▸ **ASSIGNED TASK**: Please transcribe the entries exactly and omit the images they contain.

Dataset records
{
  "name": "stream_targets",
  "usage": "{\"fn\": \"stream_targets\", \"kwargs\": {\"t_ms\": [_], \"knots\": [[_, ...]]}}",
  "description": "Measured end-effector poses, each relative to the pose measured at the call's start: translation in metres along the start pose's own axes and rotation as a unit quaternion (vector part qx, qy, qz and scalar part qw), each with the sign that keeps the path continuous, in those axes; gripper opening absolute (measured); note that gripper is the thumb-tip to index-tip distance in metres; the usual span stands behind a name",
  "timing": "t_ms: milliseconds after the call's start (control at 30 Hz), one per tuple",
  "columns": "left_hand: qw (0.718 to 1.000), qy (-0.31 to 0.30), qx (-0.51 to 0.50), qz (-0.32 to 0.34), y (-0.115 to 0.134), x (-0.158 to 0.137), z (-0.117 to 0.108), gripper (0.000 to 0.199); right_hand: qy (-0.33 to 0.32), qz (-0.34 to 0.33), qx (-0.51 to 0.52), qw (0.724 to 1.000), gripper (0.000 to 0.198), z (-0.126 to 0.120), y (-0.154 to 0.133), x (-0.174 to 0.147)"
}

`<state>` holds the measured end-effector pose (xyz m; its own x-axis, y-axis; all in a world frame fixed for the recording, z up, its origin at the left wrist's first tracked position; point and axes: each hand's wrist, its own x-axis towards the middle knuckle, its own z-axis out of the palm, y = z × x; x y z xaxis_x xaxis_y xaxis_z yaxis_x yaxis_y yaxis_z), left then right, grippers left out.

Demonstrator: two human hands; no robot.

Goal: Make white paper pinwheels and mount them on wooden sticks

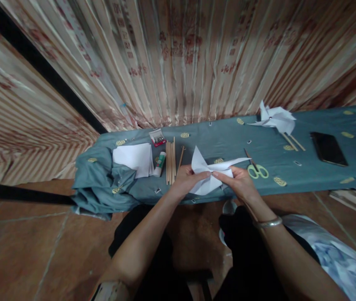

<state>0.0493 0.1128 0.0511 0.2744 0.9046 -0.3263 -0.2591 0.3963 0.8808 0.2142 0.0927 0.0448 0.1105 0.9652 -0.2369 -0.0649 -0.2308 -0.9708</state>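
A white paper pinwheel [200,161] is held over the front edge of the cloth-covered table. My left hand [184,179] grips its left side, thumb pressed near the centre. From the right, my right hand [239,180] pinches it too, its thumb meeting the other at the middle, where a small dark dot shows. The fingers behind the paper are hidden. Just left of my left hand lies a single wooden stick [181,157], beside a row of several wooden sticks [171,161]. Green-handled scissors [258,171] rest close to my right hand.
A glue stick [159,164], a stack of white paper [132,159] and a small open box of pins [157,138] lie at the left. Finished-looking pinwheels on sticks [276,119] and a black phone [328,148] lie at the right. A curtain [178,62] hangs behind the table.
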Motion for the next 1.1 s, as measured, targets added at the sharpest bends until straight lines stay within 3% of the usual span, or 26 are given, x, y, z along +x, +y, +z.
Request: {"fn": "stream_targets", "kwargs": {"t_ms": [233,667,900,1100], "knots": [[0.999,0.013,0.022,0.033,-0.003,-0.008,0.003,0.04,-0.038,-0.007,-0.01,0.999,0.04,0.0,-0.002,-0.006],[0.985,0.114,0.056,0.119,0.003,-0.024,0.026,0.028,-0.092,-0.053,0.047,0.993,0.042,-0.006,-0.014,-0.01],[0.984,0.118,0.042,0.126,0.002,-0.02,0.01,0.025,-0.103,-0.04,0.037,0.993,0.039,0.009,-0.014,0.0],[0.989,0.104,0.012,0.107,0.008,-0.016,-0.002,0.043,-0.091,-0.053,0.023,0.994,0.038,0.012,-0.019,0.017]]}}
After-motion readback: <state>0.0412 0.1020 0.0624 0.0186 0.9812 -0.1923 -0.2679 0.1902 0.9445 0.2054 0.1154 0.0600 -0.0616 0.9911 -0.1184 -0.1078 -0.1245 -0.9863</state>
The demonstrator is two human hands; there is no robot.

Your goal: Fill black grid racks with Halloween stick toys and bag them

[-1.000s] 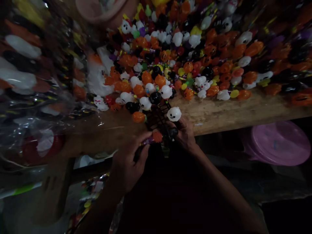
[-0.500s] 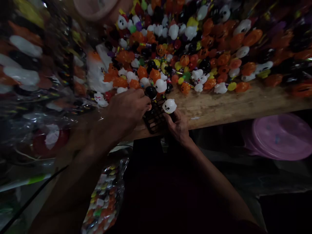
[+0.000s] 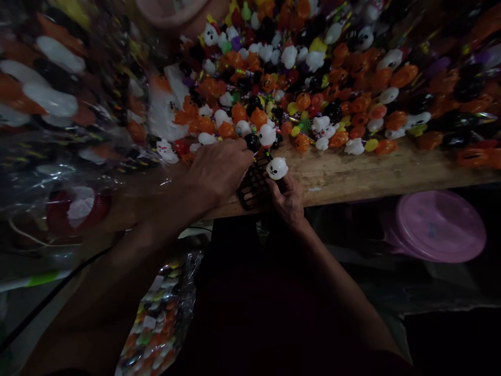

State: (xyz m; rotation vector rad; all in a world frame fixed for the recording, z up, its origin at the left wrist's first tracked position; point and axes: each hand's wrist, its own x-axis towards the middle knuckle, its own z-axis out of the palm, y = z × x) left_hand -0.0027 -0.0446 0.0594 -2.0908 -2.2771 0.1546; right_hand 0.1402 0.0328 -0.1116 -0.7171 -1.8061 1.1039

▸ **EXERCISE RESPONSE**:
{
  "name": "stream_targets",
  "usage": "{\"fn\": \"stream_targets\", \"kwargs\": {\"t_ms\": [_], \"knots\": [[_, ...]]}}",
  "description": "Measured end-effector poses, each relative to the pose measured at the call's start: translation in metres along the start pose's own axes and rotation as a unit quaternion (vector part qx, qy, qz and scalar part qw), each with the sign that keeps the path continuous, in those axes; gripper opening absolute (measured); note that gripper is the thumb-tip to index-tip distance in metres; the usual span stands behind a name",
  "timing": "t_ms: milliseconds after the call's start (control at 30 Hz), one per tuple",
  "columns": "left_hand: qw (0.718 to 1.000), qy (-0.31 to 0.30), qx (-0.51 to 0.50), qz (-0.32 to 0.34), y (-0.115 to 0.134), x (-0.158 to 0.137), z (-0.117 to 0.108), gripper (0.000 to 0.199); right_hand: qy (-0.33 to 0.32), qz (-0.34 to 0.33), qx (-0.51 to 0.52), qw (0.724 to 1.000), gripper (0.000 to 0.198), z (-0.126 to 0.120), y (-0.154 to 0.133), x (-0.174 to 0.147)"
}

`<state>` holds the measured end-effector pose (xyz m; its own x-axis, y-axis; all in a world frame fixed for the recording, z up, its origin at the left wrist's first tracked position; point and axes: each hand's wrist, its own x-axis towards the middle knuckle, its own z-axis out of the palm, y = z × x; x y z xaxis_x xaxis_y xaxis_z yaxis_x yaxis_y yaxis_z), left then right, grippers left out.

Demonstrator: two human hands; no robot.

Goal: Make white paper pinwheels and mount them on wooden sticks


<state>0.0493 0.1128 0.0511 0.2744 0.9046 -0.3263 -0.2591 0.3963 0.8808 0.2142 0.0927 0.0448 0.1105 0.9652 -0.2369 -0.0649 -0.2308 -0.9708</state>
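A white paper pinwheel [200,161] is held over the front edge of the cloth-covered table. My left hand [184,179] grips its left side, thumb pressed near the centre. From the right, my right hand [239,180] pinches it too, its thumb meeting the other at the middle, where a small dark dot shows. The fingers behind the paper are hidden. Just left of my left hand lies a single wooden stick [181,157], beside a row of several wooden sticks [171,161]. Green-handled scissors [258,171] rest close to my right hand.
A glue stick [159,164], a stack of white paper [132,159] and a small open box of pins [157,138] lie at the left. Finished-looking pinwheels on sticks [276,119] and a black phone [328,148] lie at the right. A curtain [178,62] hangs behind the table.
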Motion for the next 1.1 s, as measured, targets added at the sharpest bends until straight lines stay within 3% of the usual span, or 26 are given, x, y, z along +x, +y, +z.
Request: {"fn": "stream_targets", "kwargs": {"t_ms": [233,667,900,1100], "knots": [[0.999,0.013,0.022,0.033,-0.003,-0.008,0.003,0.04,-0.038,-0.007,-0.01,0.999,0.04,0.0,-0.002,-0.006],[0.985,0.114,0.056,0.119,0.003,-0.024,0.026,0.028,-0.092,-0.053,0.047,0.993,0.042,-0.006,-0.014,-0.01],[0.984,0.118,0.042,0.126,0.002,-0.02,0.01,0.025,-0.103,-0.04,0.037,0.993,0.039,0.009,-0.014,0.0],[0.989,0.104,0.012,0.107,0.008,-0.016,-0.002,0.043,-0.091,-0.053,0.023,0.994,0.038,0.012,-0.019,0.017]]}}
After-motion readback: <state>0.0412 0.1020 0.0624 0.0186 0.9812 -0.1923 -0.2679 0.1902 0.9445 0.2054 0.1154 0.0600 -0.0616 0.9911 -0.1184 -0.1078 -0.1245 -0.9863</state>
The demonstrator is two human hands; there is no robot.

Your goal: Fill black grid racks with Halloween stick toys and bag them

[-1.000s] 
[-0.500s] 
[+0.000s] 

State: (xyz m; rotation vector rad; all in a world frame fixed for the recording, z up, its origin at the left wrist's first tracked position; point and axes: each hand's wrist, its own x-axis towards the middle knuckle, its own z-axis out of the palm, y = z × x) left_hand -0.0027 -0.0446 0.0594 -2.0908 -2.2771 0.1546; right_hand 0.1402 0.0328 -0.1116 -0.7171 -1.8061 1.1039

Nothing further is needed to complete the exercise.